Remarketers are selling two new systems meant to help auto dealers manage used-vehicle inventory.
Manheim's POINT analyzes a dealership's sales data to determine which used vehicles sell well, says Hal Logan, senior vice president of strategic planning at the Atlanta auction company.
The other Web-based system, lanelogic, is a used-vehicle buying agent for dealers, says Bruce Thompson, CEO of the Dallas company.
POINT helps dealers decide which used vehicles they are most likely to sell quickly and profitably, Logan says. The system also tells dealers when to adjust prices, he says.
"Dealers told us if there was a better way of matching inventory to retail demand, their businesses would work better," Logan told Automotive News. About 30 dealers have signed up with POINT, he says. They pay a $1,000 setup cost and a $2,388 annual fee.
POINT uses pricing data supplied by Edmunds.com to determine which vehicles sell well in a dealership's market. It enables dealers to consign vehicles for sale to a Manheim auction.
Manheim developed POINT with feedback from 18 dealers in three markets, Logan says.

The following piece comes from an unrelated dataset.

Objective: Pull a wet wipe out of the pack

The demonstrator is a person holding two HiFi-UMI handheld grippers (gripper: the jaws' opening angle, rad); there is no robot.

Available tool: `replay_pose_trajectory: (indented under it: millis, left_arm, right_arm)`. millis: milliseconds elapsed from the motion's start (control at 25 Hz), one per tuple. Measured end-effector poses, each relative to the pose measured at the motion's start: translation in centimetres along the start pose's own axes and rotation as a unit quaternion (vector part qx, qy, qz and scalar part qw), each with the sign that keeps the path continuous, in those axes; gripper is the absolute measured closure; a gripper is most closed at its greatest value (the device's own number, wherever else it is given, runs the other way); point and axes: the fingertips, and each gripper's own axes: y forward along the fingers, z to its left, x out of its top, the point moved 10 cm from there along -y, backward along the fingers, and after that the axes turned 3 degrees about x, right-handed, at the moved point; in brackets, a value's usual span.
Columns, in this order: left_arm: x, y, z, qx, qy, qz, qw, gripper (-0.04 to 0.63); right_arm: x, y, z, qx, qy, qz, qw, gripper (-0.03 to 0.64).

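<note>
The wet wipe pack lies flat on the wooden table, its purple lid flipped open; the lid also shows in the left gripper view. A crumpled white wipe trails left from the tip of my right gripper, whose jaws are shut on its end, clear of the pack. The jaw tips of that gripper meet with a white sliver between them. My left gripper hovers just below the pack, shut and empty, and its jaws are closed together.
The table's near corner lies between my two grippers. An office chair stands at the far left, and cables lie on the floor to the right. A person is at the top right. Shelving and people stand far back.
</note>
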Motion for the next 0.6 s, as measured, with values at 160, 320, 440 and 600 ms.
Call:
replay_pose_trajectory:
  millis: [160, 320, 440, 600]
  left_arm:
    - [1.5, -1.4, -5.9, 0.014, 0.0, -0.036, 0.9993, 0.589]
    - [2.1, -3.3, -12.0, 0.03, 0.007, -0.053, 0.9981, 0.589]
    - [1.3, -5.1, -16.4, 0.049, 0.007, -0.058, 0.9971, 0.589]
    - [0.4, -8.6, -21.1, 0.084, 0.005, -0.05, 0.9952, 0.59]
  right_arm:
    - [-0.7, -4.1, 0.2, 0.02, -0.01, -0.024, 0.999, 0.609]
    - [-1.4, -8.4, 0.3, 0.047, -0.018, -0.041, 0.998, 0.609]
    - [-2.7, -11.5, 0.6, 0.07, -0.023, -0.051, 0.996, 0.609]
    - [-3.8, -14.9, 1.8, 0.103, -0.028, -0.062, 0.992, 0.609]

Like POINT, lanelogic examines used-vehicle inventories at individual dealerships. It also predicts which used vehicles a dealership will sell fastest and for the most money. Thompson says 1,000 dealerships enrolled in the program this month at the National Automobile Dealers Association convention in Orlando, Fla.
A dealer tells lanelogic about a used vehicle he or she would like to sell. The system determines which dealership in lanelogic's network needs the vehicle most.
A lanelogic trader bids on the vehicle. If the selling dealer accepts the bid within 48 hours, lanelogic buys it. The dealership identified as most likely to sell the vehicle then must buy it at the price lanelogic paid for it. The buying dealership can reject the vehicle only if it discovers defects upon taking delivery.
"You're giving me permission to go out and be a buyer for you," Thompson told Automotive News.
Thompson says the system does not charge monthly or setup fees. Dealers pay $200 to buy or sell each vehicle through lanelogic.
If a dealership does not sell a vehicle it buys from lanelogic within 45 days, Thompson says, the company will buy it back for the purchase price minus $500 for depreciation. He says the system will auction vehicles it brokers that do not find buyers.